If you’ve £1,000 to invest, or any other lump sum, there’s a huge choice out there. Right now, the FTSE 100 index is packed full of bargain stocks, many of them trading on dirt-cheap valuations, while offering generous yields.
HSBC looks cheap right now
You only have to look at global banking giant HSBC Holdings (LSE: HSBA) to see what I mean. This mighty operation, which has a market-cap totalling almost £114bn, currently trades at just 10.9 times forward earnings, well below the FTSE 100 average of just over 18 times earnings. HSBC is trading at a large discount to its blue-chip peers right now. So why is that?
One reason is HSBC generates a huge chunk of its earnings from China and Hong Kong, and has been caught in the political crossfire during recent democracy protests. These have been going on for months. HSBC has seen its buildings daubed with red paint and been hit by other forms of vandalism after being accused of working with Chinese authorities to cut off funding for protesters.
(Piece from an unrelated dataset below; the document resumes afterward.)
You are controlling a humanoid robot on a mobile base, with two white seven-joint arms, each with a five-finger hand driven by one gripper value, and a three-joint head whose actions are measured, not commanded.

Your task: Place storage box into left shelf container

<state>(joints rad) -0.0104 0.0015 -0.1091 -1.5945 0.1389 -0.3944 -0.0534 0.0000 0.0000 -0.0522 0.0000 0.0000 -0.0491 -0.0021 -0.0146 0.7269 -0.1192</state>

In situations like these, companies have to tread a thin line, with the risk of political threats on one side, and reputational damage on the other. As if that wasn’t enough, the bank has also been caught on the frontline of the US-China trade war. The HSBC share price has reflected this concern, falling 13% in the last six months.
Less exposure to Brexit
HSBC, like all the UK-listed banks, was also caught up in last year’s Brexit uncertainty, although that now seems to be easing. Brexit is less of a concern for HSBC than FTSE 100 rival Lloyds Banking Group, which has far more exposure to the UK, and far less overseas diversification.
Multinationals like HSBC will always face geopolitical problems, but current concerns could actually be a great opportunity to buy this stock, provided you intend to hold on for the longer run. One benefit, as I mentioned, is the bargain entry price. Another is that you also get a whopping dividend income, with the stock forecast to yield an income worth 6.8% a year in the months ahead.
To put that into perspective, the FTSE 100 as a whole currently yields just 4.34%. At this rate, if you reinvest your HSBC dividends back into your stock, you will double your money in less than 11 years, even if the share price doesn’t rise at all in that time. I suspect it will though.
Growth and income over the longer run
This is a business with strong operating margins of 38.5%. Earnings are forecast to dip 1% this year, but rise 11% in 2021.
My reasons for recommending HSBC now are twofold. First, I think the share price is due some kind of snapback. It may take two or three years, but it’s worth positioning yourself ahead of that. Second, you get a juicy income while you wait.
How long should you hold HSBC’s stock? Forever sounds about right.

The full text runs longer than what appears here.